_DIRECTIONS_. Transcribe the whole listing below without changing a word, but leave out every image.

_SOURCE MATERIAL_.
____
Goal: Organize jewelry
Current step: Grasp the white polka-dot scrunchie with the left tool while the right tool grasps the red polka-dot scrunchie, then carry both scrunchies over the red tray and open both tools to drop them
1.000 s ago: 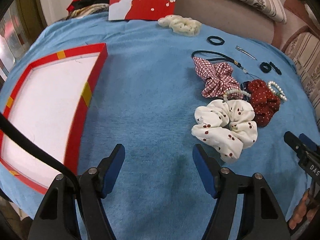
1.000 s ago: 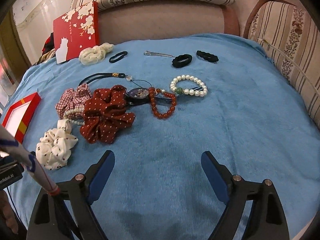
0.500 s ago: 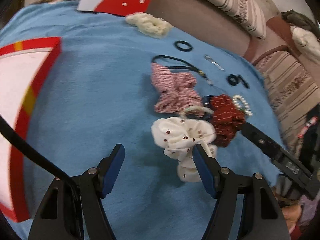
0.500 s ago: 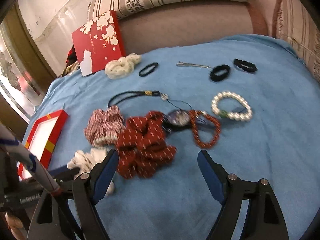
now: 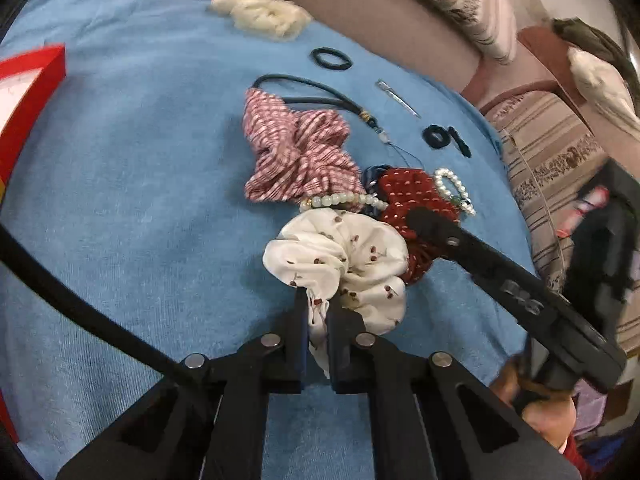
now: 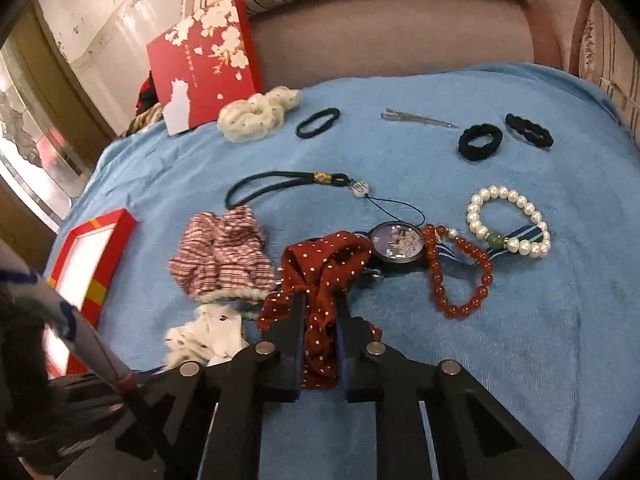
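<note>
Blue terry cloth over sofa seat. Left gripper jaws just closed, pinching white cherry-print fabric scrunchie; right gripper jaws just closed on dark-red white-dotted scrunchie (watch touching it behind). Lift each straight up, slowly, avoiding snags; red-rimmed white tray farther left.

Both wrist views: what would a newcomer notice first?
Each hand-held gripper has just closed on a scrunchie: the left hand-held gripper pinches the white cherry-print scrunchie, and the right hand-held gripper clamps the dark red dotted scrunchie, both near the front of the blue cloth. Beyond lie a pearl bracelet and red bead bracelet at right, with the open red box at left.
</note>
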`<state>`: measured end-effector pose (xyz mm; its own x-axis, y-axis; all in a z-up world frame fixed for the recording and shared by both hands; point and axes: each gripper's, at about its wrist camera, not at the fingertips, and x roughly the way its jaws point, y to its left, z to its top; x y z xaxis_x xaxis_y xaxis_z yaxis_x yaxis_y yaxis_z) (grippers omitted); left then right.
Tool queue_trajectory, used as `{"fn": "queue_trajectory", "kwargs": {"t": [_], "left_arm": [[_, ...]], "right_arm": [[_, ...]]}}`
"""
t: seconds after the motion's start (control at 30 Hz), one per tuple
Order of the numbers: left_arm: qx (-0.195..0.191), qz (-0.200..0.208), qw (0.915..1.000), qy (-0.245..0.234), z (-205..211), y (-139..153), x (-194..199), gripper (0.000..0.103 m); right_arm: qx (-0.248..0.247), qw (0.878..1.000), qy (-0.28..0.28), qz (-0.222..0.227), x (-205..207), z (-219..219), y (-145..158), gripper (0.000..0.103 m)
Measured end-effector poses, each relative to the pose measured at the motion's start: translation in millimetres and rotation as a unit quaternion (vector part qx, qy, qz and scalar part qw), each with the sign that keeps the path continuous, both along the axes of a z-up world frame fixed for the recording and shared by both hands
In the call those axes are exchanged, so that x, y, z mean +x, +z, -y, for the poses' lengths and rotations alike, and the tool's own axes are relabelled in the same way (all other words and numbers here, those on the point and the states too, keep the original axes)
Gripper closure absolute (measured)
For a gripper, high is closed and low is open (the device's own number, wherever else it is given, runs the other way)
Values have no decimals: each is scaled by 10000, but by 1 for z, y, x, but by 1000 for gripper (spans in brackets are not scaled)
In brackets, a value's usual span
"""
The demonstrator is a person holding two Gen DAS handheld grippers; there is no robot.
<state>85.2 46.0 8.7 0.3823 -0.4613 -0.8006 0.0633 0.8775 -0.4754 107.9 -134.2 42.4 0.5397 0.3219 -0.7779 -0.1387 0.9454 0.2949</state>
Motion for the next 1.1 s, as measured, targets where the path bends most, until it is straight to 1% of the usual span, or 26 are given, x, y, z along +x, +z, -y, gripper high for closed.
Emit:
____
_EXERCISE OUTPUT_.
Goal: Organize jewelry
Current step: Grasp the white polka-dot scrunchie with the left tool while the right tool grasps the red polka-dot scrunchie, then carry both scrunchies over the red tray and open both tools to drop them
1.000 s ago: 
1.000 s ago: 
0.500 s ago: 
0.500 s ago: 
now: 
now: 
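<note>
Blue terry cloth over sofa seat. Left gripper jaws just closed, pinching white cherry-print fabric scrunchie; right gripper jaws just closed on dark-red white-dotted scrunchie (watch touching it behind). Lift each straight up, slowly, avoiding snags; red-rimmed white tray farther left.

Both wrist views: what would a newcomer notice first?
Each hand-held gripper has just closed on a scrunchie: the left hand-held gripper pinches the white cherry-print scrunchie, and the right hand-held gripper clamps the dark red dotted scrunchie, both near the front of the blue cloth. Beyond lie a pearl bracelet and red bead bracelet at right, with the open red box at left.
</note>
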`<state>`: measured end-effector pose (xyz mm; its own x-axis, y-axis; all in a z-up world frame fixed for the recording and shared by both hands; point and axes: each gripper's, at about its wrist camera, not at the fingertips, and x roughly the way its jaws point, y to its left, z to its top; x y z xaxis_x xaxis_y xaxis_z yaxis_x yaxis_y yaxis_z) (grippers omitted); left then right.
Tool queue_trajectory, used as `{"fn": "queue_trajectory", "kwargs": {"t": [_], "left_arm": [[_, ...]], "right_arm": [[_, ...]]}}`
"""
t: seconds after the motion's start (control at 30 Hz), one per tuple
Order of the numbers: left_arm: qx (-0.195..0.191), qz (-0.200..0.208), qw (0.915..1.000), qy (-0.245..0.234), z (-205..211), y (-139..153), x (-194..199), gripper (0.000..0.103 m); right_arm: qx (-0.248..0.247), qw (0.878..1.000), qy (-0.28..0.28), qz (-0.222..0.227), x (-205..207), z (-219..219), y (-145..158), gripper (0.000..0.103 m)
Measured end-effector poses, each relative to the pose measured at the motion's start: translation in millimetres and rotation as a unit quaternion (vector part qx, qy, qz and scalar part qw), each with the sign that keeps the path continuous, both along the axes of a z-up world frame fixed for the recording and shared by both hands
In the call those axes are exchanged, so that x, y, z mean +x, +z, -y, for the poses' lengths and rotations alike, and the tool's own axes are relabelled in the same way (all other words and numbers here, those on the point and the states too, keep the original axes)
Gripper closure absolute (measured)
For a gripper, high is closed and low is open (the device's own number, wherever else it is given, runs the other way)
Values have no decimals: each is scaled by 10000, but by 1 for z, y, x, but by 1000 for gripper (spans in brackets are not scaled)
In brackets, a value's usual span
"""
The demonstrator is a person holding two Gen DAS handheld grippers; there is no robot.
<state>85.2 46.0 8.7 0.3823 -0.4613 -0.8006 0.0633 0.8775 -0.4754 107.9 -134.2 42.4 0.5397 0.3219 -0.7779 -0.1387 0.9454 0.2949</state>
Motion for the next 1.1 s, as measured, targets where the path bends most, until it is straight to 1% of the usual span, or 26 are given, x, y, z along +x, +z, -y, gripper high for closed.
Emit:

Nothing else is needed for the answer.